Женщины озирались по сторонам, смотрели то друг на друга, то на этих ублюдков. Нам всем сняли веревки с рук и, пиная прикладами между лопаток, погнали в какое-то помещение, похожее на полуразвалившийся склад. Я еще не поняла, где мы находимся, но местность была совершенно незнакомой, как и запахи, и природа вокруг. Словно мы где-то абсолютно в другой стране или измерении. Солнце припекало совсем не по-весеннему, а прожигало в темени дыру. И травы на земле нет, только стручки и кустарники полусухие с колючими цветами. Я содрала скотч и сделала глубокий вдох.
Внутри здания были лишь голые стены, кабинки и ржавые раковины. Я вдруг поняла, что это, кажется, заброшенная заправка, а не склад. Сзади через разбитые стекла окон было видно ржавые бочки с надписью «огнеопасно»… на… на нескольких языках. Но не на русском. Английский и арабский я узнала сразу, а еще один язык был похож на иврит.
– Что ты там рассматриваешь, тварь? Мойся давай. Времени нет вообще!
Прикрикнул Паша. Видимо, он главный у них. Я посмотрела на других девушек. Никто не раздевался. Все стояли у раковин и смотрели друг на друга взглядами полумертвых от ужаса животных. Хотя двое из них уже сняли одежду и натирали себя мылом, которое им швырнул главарь, посвистывая и щипая их за ягодицы и за груди. Потом посмотрел на остальных.
– Я сказал, сняли шмотки, сучки! Вы что – оглохли? Раздевайтесь, мойте свои щелки и сиськи, и чтоб от вас мылом пахло, а не воняло, как от шавок. Слон, дай шмотки, пусть переодеваются.
Слон швырнул мешок возле скамейки и снова уставился на меня.
– Я посмотреть хочу. Пусть снимает тряпье.
Мне стало до дикости страшно. Почему-то казалось, что этот жуткий боров со свиными глазами набросится на меня и сожрет.
– Давай, белобрысая. Не то сам раздену.
Я стиснула руками платье у воротника и смотрела в пол, моля бога, чтобы произошло чудо, и этот ублюдок убрался куда-то. Господи, помоги мне, пожалуйста. Я больше никогда не согрешу, не натворю ничего, я домой хочу… к маме хочу, Боженька, помогиии! Мне так страшно!

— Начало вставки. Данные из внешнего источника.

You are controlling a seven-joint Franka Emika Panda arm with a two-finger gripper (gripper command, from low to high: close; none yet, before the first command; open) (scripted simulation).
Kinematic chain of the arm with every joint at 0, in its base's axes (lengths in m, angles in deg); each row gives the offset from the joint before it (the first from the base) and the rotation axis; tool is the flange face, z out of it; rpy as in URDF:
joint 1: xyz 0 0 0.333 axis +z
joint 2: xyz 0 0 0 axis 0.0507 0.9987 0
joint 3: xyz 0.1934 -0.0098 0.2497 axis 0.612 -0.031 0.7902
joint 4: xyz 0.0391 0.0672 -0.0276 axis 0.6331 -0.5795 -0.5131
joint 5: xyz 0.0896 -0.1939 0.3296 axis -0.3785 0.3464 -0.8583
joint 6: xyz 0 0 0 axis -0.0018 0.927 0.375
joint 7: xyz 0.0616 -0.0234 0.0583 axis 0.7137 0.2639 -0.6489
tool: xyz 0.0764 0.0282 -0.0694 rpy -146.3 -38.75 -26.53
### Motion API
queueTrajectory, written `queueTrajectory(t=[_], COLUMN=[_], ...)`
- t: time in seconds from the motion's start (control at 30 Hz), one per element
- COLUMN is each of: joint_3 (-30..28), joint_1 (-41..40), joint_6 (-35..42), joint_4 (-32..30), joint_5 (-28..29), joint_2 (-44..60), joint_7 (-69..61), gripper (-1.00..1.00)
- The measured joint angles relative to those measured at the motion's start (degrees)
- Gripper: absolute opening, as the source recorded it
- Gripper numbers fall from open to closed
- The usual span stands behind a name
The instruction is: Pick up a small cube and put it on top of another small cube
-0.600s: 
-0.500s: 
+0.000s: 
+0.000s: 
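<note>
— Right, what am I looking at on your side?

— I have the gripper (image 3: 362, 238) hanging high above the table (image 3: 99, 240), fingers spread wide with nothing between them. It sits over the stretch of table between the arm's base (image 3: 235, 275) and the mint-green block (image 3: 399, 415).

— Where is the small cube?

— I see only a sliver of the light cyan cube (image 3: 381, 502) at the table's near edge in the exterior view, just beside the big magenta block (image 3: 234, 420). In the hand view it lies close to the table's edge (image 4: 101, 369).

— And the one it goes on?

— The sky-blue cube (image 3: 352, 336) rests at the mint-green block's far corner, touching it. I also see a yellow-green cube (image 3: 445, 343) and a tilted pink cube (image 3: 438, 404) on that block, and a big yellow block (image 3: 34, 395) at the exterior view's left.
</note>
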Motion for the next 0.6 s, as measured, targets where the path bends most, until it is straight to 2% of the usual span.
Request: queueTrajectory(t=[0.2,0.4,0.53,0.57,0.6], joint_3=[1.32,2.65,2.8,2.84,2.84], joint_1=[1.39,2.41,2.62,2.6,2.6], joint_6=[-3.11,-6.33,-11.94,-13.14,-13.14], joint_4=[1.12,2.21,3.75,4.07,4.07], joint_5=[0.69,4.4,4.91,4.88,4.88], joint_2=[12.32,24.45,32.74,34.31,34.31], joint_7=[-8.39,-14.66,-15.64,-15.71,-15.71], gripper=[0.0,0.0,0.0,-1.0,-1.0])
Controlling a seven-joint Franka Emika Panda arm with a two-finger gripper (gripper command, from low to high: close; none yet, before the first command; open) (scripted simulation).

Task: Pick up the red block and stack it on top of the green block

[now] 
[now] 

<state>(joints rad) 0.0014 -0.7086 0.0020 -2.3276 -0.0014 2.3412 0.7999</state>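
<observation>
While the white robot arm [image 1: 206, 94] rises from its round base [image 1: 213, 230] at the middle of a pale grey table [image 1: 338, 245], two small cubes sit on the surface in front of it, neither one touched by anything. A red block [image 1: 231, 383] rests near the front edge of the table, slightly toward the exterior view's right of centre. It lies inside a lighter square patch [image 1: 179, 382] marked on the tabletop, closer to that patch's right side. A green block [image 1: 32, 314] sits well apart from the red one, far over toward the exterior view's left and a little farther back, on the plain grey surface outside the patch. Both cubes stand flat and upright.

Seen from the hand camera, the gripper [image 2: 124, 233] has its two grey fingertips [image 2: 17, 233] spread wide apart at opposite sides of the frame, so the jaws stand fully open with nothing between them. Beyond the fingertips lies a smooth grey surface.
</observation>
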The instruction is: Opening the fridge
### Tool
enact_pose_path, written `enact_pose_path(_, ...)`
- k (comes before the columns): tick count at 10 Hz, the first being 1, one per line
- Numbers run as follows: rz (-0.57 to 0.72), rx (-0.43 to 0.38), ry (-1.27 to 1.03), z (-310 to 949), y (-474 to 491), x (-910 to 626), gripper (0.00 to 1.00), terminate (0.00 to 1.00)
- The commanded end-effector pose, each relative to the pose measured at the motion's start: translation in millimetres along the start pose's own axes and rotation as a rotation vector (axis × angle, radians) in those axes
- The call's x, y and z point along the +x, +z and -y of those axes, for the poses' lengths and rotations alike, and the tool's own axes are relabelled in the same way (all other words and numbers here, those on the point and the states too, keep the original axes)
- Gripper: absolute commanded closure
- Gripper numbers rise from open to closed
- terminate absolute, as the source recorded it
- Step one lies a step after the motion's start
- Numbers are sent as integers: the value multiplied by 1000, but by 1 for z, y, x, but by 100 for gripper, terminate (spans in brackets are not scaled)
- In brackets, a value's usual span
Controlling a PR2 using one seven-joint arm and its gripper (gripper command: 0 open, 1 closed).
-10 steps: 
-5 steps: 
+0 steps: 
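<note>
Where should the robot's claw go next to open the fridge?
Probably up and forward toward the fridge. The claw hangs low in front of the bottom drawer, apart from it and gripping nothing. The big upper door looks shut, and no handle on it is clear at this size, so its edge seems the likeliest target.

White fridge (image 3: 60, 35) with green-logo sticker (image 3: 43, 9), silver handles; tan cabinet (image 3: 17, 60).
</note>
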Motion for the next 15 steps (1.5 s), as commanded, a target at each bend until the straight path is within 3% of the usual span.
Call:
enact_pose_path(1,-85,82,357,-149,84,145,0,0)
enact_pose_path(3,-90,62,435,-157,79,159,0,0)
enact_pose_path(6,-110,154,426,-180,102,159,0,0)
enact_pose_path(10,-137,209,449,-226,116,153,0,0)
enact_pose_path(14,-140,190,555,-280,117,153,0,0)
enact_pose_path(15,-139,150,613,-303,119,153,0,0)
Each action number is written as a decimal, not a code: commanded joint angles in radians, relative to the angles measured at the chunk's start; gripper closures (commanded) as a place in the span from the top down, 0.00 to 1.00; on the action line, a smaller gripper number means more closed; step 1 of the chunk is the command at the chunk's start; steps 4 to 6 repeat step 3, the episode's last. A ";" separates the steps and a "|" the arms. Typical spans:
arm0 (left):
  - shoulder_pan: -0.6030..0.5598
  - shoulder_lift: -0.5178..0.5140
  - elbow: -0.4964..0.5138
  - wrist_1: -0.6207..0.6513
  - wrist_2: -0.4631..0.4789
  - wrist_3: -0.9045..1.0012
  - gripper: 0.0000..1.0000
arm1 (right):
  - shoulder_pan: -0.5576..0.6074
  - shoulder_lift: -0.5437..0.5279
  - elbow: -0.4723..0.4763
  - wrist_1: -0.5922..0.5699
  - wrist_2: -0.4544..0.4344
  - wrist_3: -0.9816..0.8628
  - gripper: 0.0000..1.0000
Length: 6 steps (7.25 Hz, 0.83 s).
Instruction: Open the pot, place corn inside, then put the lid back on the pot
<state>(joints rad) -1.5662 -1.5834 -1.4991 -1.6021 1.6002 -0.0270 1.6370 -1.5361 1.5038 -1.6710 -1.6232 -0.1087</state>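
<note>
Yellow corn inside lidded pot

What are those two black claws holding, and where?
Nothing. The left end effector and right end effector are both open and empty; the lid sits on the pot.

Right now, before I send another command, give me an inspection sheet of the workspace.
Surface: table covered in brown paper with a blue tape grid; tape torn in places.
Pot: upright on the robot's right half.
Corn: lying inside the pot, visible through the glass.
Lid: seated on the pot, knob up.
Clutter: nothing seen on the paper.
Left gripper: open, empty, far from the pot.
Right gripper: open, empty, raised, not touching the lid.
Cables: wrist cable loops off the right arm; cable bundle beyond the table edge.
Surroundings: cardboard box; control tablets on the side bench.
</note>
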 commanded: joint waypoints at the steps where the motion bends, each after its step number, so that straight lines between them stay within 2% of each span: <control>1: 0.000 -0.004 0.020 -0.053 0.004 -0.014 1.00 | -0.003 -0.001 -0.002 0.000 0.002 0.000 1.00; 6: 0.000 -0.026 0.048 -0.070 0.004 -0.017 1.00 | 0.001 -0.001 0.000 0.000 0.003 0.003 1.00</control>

И в тот же момент в помещение забежал третий конвоир.
– Бляяя, Пашкаааа! У нас проблемы! Слышите? Отряд Кадира из пустыни сюда мчится. Пыль столбом на горизонте. Твари с КПП нас сдали! Просекли, что товар везем Асаду.
– Твою ж мать! Твоюююю ж гребаную маааать! Только этого дерьма нам сейчас и не хватало!
Главаря словно трясти начало, он платок свой с головы сдернул и лысину лоснящуюся протер. Сплюнул на пол.
– Я говорил тебе!
– Да заткнись ты, Слон! Заткнись, я сказал! Будем договариваться с арабским ублюдком… Твою ж мать, как не вовремя!